Living as a backpacker is different than traveling as one. When you travel from place to place, new faces and new friends are a dime a dozen. You meet, exchange stories, make brief connections (that might transcend all time and distance, but still, might not) and you move on. The distance between strangers and clubbing buddies can be covered by the end of a bottle of wine and in the morning when the bus comes, well-wishes and Facebook requests mark the end of a moment. Living as a backpacker you get some of this too, with those travelers who are still, well, traveling. Nights out vary in dynamic and intensity depending on who is staying at the hostel that particular week. But soon lazy Saturday afternoons are spent on the beach instead of at the next big tourist attraction and the owner of your favorite breakfast stop knows not to expect you before 1:00 pm. You have friends from ten different countries, sometimes a spattering of broken English and flashing
hand gestures the only means of communication and yet you've never laughed harder. You become part of a community of misfits and they feel more like family than your own flesh and blood. These people know what you struggle with from finding work, or the strange bites covering you from head to toe one morning, the occasional smelly roommate, nights out when you went just a little too far and mornings after where they remind you just how far you went, homesickness, depression, to that travel bug that covers you from head to toe every morning. These are essentially the character witnesses to this crazy adventure you've embarked on, anchors in an ever changing world. And when one of them decides there are new horizons prime for exploration, you come to understand the bittersweet of separation.

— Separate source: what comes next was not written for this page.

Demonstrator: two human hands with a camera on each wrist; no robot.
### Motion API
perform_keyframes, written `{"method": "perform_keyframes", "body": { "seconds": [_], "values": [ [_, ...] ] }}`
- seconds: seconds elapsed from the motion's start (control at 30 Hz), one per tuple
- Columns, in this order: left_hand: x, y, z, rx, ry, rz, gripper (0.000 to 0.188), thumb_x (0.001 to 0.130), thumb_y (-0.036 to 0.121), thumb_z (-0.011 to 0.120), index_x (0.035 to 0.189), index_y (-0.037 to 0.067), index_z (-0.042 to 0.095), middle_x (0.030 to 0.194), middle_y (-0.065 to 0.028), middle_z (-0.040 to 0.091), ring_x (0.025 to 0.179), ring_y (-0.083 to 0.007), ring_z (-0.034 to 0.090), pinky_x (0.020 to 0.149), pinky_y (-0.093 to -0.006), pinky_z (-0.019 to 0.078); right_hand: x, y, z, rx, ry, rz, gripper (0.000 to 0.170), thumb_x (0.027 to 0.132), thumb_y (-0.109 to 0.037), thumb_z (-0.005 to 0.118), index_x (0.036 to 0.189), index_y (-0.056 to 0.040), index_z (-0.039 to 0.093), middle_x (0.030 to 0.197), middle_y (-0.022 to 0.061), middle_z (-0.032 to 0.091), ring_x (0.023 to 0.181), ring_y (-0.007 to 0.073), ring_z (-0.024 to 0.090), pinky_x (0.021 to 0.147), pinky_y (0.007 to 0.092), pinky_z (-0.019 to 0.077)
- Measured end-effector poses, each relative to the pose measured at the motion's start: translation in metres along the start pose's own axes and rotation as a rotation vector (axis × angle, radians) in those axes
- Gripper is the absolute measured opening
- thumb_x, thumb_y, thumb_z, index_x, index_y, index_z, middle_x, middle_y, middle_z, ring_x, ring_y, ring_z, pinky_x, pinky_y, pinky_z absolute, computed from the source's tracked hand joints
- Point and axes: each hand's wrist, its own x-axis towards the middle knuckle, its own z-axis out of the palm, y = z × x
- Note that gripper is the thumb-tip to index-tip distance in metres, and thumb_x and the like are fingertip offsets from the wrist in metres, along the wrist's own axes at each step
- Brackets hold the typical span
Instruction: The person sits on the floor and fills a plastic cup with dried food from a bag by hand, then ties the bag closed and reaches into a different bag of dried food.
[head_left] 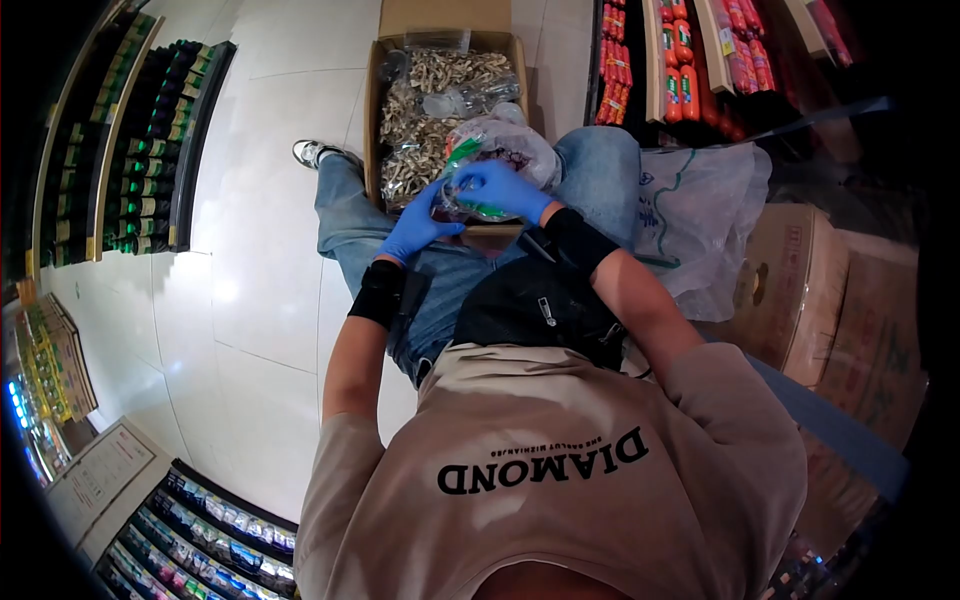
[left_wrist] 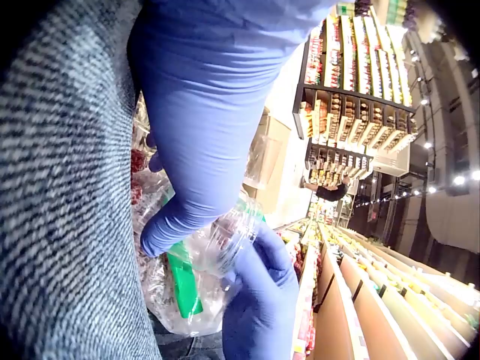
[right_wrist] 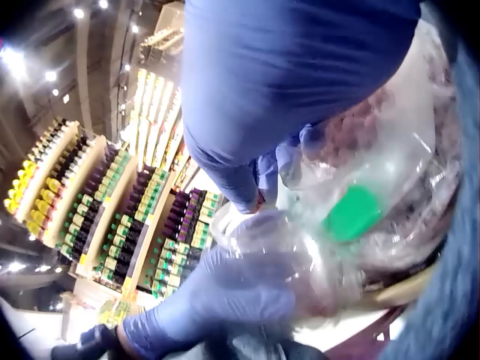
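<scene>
Both hands wear blue gloves and meet over the near end of an open cardboard box (head_left: pixel 372 130). My left hand (head_left: pixel 415 230) grips a clear plastic jar (right_wrist: pixel 289 251) from the side, its thumb extended along it in the left wrist view. Curled at the jar's rim, the fingers of my right hand (head_left: pixel 505 190) pinch the clear plastic there. Under and beside the jar lies a clear plastic bag (head_left: pixel 538 155) with dark reddish pieces inside. A bright green strip (left_wrist: pixel 184 281) shows against the bag. The right fingertips are partly hidden by the hand.
Bagged, dried mushroom-like pieces (head_left: pixel 410 125) fill the box, with clear plastic containers (head_left: pixel 470 100) on top. The box stands between the person's jeans-clad legs. A clear plastic bag (head_left: pixel 695 215) lies at right, near stacked cartons (head_left: pixel 780 270). Shelves of bottles (head_left: pixel 145 160) and red packets (head_left: pixel 685 60) flank the floor.
</scene>
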Motion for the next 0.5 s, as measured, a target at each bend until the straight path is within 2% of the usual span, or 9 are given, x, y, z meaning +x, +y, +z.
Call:
{"method": "perform_keyframes", "body": {
  "seconds": [0.1,0.17,0.2,0.27,0.3,0.37,0.4,0.47,0.5],
  "values": [
    [0.003,-0.014,0.003,-0.048,-0.001,0.014,0.095,0.068,0.020,0.091,0.148,0.002,0.043,0.138,-0.0174,0.059,0.125,-0.0239,0.058,0.106,-0.0367,0.0457,-0.002,0.002,0.006,-0.094,-0.134,-0.108,0.029,0.084,-0.017,0.076,0.110,-0.0036,0.074,0.097,0.0141,0.075,0.088,0.0193,0.072,0.080,0.0325,0.0554],
    [0.001,-0.013,0.003,-0.105,-0.005,0.019,0.095,0.067,0.019,0.091,0.148,0.002,0.043,0.138,-0.0173,0.058,0.125,-0.0240,0.058,0.106,-0.0367,0.0455,-0.003,-0.019,-0.002,-0.130,-0.180,0.052,0.028,0.086,-0.016,0.074,0.112,-0.0052,0.075,0.102,0.0159,0.075,0.091,0.0208,0.072,0.083,0.0327,0.0554],
    [0.000,-0.003,0.001,-0.077,-0.008,-0.002,0.095,0.067,0.019,0.091,0.148,0.002,0.043,0.139,-0.0172,0.058,0.126,-0.0238,0.057,0.106,-0.0366,0.0453,-0.004,-0.013,0.000,-0.131,-0.180,0.053,0.028,0.086,-0.016,0.074,0.112,-0.0052,0.075,0.102,0.0159,0.075,0.091,0.0208,0.072,0.083,0.0327,0.0554],
    [-0.001,0.004,0.000,-0.050,-0.011,-0.021,0.095,0.067,0.018,0.091,0.148,0.002,0.043,0.139,-0.0172,0.057,0.127,-0.0237,0.056,0.107,-0.0366,0.0451,-0.004,0.006,0.005,-0.103,-0.029,-0.160,0.026,0.088,-0.015,0.072,0.112,-0.0036,0.073,0.090,0.0128,0.073,0.078,0.0125,0.066,0.070,0.0333,0.0512],
    [0.000,0.005,0.000,-0.020,-0.007,-0.011,0.095,0.068,0.018,0.090,0.148,0.002,0.043,0.140,-0.0173,0.057,0.127,-0.0240,0.056,0.107,-0.0367,0.0449,-0.002,0.007,0.004,-0.104,-0.030,-0.161,0.026,0.088,-0.015,0.072,0.112,-0.0036,0.073,0.090,0.0128,0.073,0.078,0.0125,0.066,0.070,0.0333,0.0512],
    [-0.002,0.007,-0.001,0.010,-0.002,-0.004,0.095,0.068,0.018,0.090,0.148,0.002,0.043,0.140,-0.0175,0.057,0.127,-0.0243,0.056,0.107,-0.0368,0.0447,0.001,0.010,-0.001,-0.075,0.251,-0.083,0.020,0.088,-0.014,0.069,0.103,-0.0010,0.072,0.088,0.0152,0.072,0.077,0.0230,0.069,0.072,0.0356,0.0520],
    [-0.002,0.010,-0.001,0.003,-0.003,0.006,0.095,0.068,0.019,0.090,0.148,0.002,0.043,0.140,-0.0179,0.057,0.127,-0.0248,0.056,0.107,-0.0368,0.0446,0.005,0.018,-0.004,-0.074,0.251,-0.083,0.020,0.088,-0.014,0.069,0.103,-0.0010,0.072,0.088,0.0152,0.072,0.077,0.0230,0.069,0.072,0.0356,0.0520],
    [-0.002,0.010,-0.001,-0.003,-0.008,0.019,0.094,0.068,0.020,0.090,0.148,0.002,0.043,0.140,-0.0182,0.057,0.127,-0.0253,0.056,0.107,-0.0368,0.0445,0.011,0.044,-0.010,-0.357,0.357,-0.140,0.018,0.085,-0.015,0.071,0.096,-0.0019,0.071,0.090,0.0172,0.070,0.083,0.0372,0.067,0.077,0.0428,0.0543],
    [-0.001,0.009,-0.001,0.007,-0.007,0.016,0.095,0.069,0.020,0.090,0.148,0.002,0.043,0.139,-0.0184,0.057,0.127,-0.0257,0.056,0.107,-0.0369,0.0444,0.006,0.049,-0.010,-0.359,0.362,-0.140,0.018,0.085,-0.015,0.071,0.096,-0.0019,0.071,0.090,0.0172,0.070,0.083,0.0372,0.067,0.077,0.0428,0.0543]
  ]
}}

I'm bad with goodbyes. Horrible, actually. If I could have my way, dramatic flair and all, every goodbye would be accompanied with heart-rending background music, the warm golden light of sunset bringing out the starry sparkle of my tears. I'd have a perfect speech prepared, filled with eloquent phrases and wise advise and it would be a moment trapped in time, never lost
to memory. Moved to tears, we'd embrace and linger tenderly, staring at the sun as it sets on this chapter of our lives...

Obviously this never happens (I do not live in a Nicholas Sparks movie) and instead I find myself fumbling with my words as if English is a foreign language, my face turns the color of an overripe tomato, I become hot and clammy and start sweating like my pores are releasing Niagara Falls. It's not a pretty picture. It doesn't matter if we're family, friends, lovers, or you're my mentor; if you've had any impact on my life in anyway and at any point we have to say goodbye, chances are I make a muck of it.

I never know what to say, especially for those important goodbyes, the ones that mark you for life. How can you tell someone they've saved you from those dark churning waters of your psyche time and time again, a life raft they never intended to be but performed with unexpected skill nevertheless? How can you explain that the happiness you felt in their presence was like the first warm rays of sunshine after winter's harshest bite? And how,
for the Love of all things, can you explain the emptiness you know you'll feel when they leave. I never have the words in the moment. They come to me as I watch in my rearview as friends fade and diminish and I move further and further away. The Love I have for them never fully manifests itself until the edges of the void their absence left behind cuts into my soul as I try to start living and moving around without them near me.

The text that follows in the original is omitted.